**About this task:** From the records below, please print only the lines from the one containing "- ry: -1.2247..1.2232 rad" through the one containing "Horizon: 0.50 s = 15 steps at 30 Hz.", both included. Skip the pictures.

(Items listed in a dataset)
________________________________________

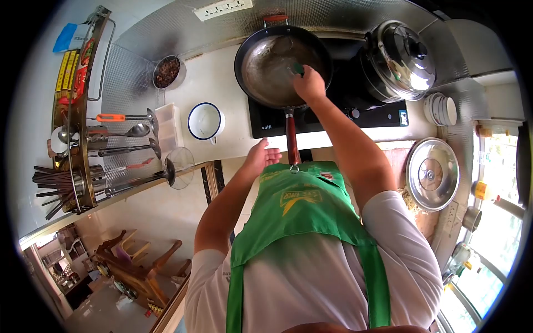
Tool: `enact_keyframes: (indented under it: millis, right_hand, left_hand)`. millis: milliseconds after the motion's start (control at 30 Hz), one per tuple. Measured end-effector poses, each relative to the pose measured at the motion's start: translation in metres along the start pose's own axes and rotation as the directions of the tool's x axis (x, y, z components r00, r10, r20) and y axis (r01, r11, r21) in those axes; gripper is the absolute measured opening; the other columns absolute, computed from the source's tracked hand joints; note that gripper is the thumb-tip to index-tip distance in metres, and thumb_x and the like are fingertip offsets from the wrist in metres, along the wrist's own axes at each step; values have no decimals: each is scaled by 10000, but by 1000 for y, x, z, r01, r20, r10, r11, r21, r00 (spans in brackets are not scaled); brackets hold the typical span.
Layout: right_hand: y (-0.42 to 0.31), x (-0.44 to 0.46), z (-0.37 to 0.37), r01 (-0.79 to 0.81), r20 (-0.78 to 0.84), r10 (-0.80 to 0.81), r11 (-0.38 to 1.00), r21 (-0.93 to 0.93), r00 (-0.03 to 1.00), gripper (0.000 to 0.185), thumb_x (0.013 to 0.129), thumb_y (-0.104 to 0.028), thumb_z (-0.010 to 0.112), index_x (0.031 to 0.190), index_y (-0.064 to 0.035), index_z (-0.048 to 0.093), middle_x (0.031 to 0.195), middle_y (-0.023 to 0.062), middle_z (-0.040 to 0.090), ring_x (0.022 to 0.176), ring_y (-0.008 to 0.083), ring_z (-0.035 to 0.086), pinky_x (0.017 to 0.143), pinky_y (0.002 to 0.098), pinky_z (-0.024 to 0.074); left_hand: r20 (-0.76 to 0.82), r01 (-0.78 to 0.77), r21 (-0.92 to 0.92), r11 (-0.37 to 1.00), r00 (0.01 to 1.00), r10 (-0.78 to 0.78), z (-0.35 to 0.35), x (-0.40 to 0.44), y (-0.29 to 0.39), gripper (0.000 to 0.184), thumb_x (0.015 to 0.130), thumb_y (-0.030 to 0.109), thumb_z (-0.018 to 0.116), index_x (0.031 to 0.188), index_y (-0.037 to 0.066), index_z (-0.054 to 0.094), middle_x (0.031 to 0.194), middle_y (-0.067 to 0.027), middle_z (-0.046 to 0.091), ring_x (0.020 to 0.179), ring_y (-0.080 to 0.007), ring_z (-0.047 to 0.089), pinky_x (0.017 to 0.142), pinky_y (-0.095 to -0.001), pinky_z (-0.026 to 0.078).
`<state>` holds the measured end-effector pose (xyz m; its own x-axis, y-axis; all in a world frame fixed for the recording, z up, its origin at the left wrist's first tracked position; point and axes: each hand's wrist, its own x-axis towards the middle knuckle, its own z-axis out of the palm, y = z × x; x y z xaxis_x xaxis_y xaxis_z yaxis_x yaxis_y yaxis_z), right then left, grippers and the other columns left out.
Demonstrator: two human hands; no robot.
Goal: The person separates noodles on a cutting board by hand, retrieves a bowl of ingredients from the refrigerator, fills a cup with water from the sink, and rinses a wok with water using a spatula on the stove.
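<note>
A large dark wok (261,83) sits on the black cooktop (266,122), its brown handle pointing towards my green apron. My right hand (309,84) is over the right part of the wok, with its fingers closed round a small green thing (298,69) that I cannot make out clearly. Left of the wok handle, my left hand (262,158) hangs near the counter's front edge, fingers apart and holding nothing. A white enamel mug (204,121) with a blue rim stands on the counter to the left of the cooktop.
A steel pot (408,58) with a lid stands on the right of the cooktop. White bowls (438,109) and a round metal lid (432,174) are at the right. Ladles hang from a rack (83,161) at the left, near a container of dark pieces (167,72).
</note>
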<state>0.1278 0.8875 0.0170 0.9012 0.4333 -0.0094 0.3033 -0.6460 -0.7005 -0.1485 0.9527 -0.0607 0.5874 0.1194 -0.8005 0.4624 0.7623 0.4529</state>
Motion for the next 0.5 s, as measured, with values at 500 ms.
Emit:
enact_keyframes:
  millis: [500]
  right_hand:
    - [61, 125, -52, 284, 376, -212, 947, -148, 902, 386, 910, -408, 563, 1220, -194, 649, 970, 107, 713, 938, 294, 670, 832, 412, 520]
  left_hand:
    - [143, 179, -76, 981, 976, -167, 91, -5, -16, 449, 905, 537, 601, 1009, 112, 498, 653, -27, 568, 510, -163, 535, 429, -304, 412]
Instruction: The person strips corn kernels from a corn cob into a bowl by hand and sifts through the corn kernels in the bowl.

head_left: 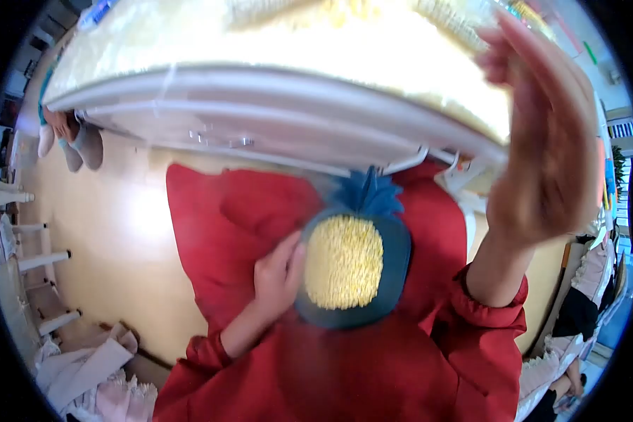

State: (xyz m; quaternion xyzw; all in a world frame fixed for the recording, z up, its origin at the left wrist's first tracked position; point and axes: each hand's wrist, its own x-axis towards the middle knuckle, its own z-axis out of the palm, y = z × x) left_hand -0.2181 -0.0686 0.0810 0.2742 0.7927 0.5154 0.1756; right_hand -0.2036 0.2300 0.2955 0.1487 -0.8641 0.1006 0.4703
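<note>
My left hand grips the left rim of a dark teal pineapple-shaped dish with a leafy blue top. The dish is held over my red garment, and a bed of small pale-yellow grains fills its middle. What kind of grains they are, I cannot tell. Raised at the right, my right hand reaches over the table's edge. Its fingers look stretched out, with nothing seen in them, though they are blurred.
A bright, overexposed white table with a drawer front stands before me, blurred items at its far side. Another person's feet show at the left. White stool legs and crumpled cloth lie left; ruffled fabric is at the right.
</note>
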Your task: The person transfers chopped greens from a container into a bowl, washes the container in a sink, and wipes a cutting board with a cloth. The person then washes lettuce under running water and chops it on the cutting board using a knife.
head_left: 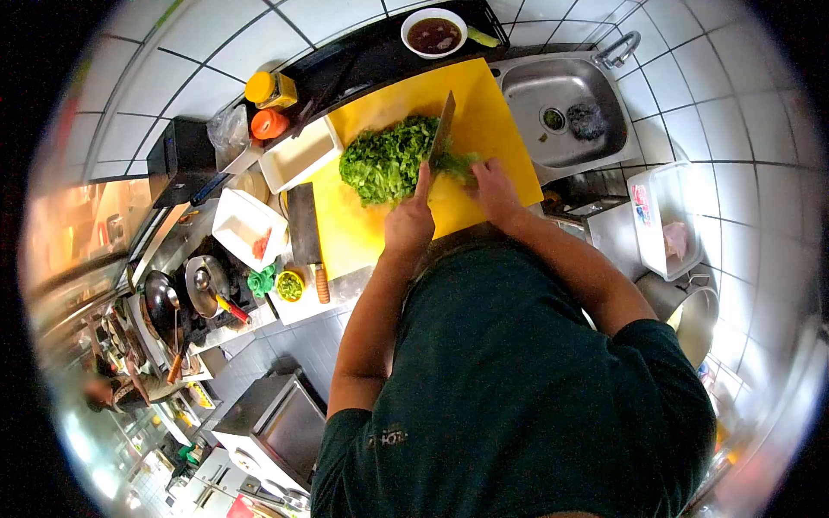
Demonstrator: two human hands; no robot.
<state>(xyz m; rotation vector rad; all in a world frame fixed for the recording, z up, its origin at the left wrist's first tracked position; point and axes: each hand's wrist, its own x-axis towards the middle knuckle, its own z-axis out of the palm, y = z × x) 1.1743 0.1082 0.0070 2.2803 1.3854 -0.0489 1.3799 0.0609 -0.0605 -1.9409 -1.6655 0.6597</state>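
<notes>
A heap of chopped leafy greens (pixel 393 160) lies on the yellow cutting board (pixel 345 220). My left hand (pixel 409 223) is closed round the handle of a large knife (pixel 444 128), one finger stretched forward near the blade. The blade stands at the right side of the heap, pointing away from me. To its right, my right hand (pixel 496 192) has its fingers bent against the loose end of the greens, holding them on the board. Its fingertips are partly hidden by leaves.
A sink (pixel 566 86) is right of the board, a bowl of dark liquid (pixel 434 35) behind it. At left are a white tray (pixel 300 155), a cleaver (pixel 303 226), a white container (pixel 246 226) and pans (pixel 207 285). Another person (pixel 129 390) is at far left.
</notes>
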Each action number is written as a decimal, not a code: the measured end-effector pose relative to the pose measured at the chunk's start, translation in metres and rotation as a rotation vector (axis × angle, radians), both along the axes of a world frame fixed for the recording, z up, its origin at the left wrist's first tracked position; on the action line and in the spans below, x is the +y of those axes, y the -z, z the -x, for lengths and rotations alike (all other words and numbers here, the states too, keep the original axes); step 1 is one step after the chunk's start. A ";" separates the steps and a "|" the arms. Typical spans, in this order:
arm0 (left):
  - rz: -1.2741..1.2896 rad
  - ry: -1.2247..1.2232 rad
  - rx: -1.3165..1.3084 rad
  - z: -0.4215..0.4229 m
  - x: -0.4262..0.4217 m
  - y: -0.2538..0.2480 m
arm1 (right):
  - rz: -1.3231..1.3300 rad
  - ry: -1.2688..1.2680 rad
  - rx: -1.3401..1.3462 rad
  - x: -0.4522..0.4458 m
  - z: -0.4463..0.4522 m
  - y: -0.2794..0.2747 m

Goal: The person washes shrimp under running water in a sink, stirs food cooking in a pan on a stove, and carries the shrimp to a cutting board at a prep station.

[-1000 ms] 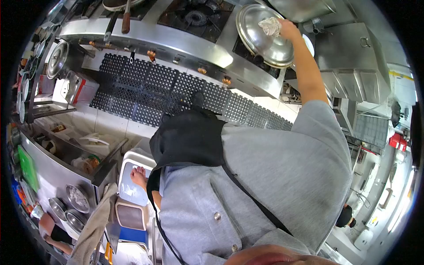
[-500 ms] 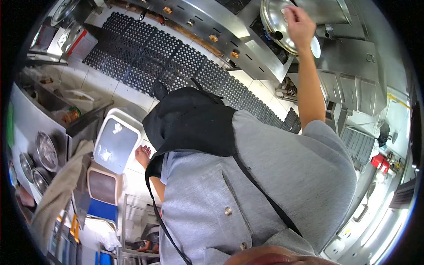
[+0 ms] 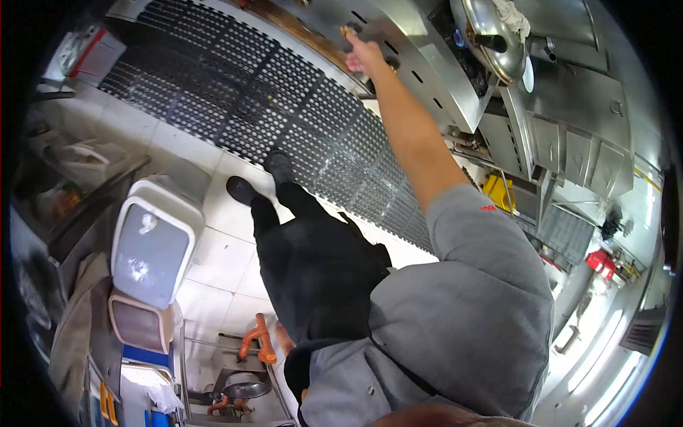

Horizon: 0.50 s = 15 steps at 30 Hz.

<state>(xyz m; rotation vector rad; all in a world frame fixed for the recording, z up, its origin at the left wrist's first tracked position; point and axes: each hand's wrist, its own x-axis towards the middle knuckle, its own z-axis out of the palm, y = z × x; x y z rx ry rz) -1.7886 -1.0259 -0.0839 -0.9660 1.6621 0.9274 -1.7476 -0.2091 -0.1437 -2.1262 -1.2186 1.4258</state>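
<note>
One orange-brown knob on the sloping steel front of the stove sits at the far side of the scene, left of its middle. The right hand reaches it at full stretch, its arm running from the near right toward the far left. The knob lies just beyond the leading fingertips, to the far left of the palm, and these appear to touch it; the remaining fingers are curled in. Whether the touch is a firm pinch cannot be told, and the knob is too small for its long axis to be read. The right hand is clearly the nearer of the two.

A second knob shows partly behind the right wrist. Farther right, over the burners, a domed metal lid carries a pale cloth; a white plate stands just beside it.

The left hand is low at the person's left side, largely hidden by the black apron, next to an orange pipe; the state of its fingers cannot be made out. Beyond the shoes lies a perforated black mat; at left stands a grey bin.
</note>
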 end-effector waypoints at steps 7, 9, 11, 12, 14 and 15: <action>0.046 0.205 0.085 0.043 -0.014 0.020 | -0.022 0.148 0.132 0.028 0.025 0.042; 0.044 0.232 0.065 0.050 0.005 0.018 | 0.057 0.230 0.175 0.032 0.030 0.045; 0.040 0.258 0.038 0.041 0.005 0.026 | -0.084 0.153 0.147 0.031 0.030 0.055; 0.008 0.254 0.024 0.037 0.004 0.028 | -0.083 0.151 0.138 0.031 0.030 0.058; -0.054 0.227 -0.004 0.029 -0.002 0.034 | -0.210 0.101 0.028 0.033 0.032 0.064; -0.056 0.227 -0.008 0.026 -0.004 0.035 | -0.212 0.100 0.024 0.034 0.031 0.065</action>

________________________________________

**Answer section:**
  - ry: -1.2247..1.2232 rad
  - rx: -1.3165..1.3084 rad
  - z: -0.4215..0.4229 m
  - x: -0.4262..0.4217 m
  - y: -0.2538..0.2480 m
arm1 (right):
  - rz: -1.3231..1.3300 rad
  - ry: -1.2688..1.2680 rad
  - rx: -1.3401..1.3462 rad
  - x: -0.4522..0.4458 m
  - z: -0.4463..0.4522 m
  - y: -0.2794..0.2747 m

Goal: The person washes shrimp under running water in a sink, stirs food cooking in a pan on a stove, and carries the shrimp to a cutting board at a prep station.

[-1000 ms] 
[-500 ms] 
[+0 ms] 

Horizon: 0.50 s = 15 steps at 30 Hz.

What this exercise required is now done.